§ PROBLEM DETAILS
Each line of the material below that holds the word "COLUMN" needs to be copied.

== == ==

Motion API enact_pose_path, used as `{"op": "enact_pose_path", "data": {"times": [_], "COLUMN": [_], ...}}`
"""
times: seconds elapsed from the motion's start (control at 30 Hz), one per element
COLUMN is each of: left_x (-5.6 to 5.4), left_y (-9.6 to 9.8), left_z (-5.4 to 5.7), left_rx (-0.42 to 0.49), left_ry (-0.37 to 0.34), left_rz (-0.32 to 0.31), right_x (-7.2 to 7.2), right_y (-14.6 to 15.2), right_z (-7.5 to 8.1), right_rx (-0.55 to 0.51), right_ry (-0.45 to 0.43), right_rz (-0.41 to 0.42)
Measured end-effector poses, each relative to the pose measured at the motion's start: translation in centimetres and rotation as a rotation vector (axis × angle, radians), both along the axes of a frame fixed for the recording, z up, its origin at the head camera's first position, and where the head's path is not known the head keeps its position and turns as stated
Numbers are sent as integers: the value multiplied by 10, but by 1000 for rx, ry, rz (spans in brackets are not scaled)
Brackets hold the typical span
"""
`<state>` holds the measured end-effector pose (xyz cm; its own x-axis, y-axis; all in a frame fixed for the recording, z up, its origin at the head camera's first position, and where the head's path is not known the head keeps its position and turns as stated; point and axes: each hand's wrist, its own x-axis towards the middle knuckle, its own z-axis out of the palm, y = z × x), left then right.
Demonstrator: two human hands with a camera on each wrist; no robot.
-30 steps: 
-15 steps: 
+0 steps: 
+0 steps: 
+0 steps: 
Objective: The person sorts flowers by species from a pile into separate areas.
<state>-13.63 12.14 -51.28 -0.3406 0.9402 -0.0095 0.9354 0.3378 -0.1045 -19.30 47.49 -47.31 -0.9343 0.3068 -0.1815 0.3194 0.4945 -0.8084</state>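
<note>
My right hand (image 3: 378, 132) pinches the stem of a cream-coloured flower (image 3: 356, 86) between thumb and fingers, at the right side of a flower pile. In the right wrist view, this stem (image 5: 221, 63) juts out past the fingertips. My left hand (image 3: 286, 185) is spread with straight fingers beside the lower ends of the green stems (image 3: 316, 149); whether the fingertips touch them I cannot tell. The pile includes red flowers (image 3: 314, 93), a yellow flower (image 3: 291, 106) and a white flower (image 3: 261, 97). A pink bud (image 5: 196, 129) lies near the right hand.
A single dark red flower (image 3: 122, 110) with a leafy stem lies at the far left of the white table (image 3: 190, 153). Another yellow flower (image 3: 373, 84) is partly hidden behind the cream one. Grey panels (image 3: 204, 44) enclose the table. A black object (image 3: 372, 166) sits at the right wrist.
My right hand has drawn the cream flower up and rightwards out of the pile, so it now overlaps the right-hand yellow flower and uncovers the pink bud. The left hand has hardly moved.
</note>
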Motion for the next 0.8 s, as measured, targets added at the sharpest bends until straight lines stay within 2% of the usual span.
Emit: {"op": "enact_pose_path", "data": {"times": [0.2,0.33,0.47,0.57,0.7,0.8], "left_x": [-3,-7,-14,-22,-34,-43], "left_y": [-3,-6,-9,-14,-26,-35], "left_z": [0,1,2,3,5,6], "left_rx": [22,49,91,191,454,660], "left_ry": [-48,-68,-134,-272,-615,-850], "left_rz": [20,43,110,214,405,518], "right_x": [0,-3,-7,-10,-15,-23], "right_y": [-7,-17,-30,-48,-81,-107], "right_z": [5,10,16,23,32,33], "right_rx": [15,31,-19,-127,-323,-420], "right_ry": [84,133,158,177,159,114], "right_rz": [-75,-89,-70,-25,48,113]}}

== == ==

§ RESULT
Motion API enact_pose_path, used as `{"op": "enact_pose_path", "data": {"times": [_], "COLUMN": [_], ...}}`
COLUMN is each of: left_x (-5.6 to 5.4), left_y (-9.6 to 9.8), left_z (-5.4 to 5.7), left_rx (-0.42 to 0.49), left_ry (-0.37 to 0.34), left_rz (-0.32 to 0.31), right_x (-7.2 to 7.2), right_y (-14.6 to 15.2), right_z (-7.5 to 8.1), right_rx (-0.55 to 0.51), right_ry (-0.45 to 0.43), right_rz (-0.41 to 0.42)

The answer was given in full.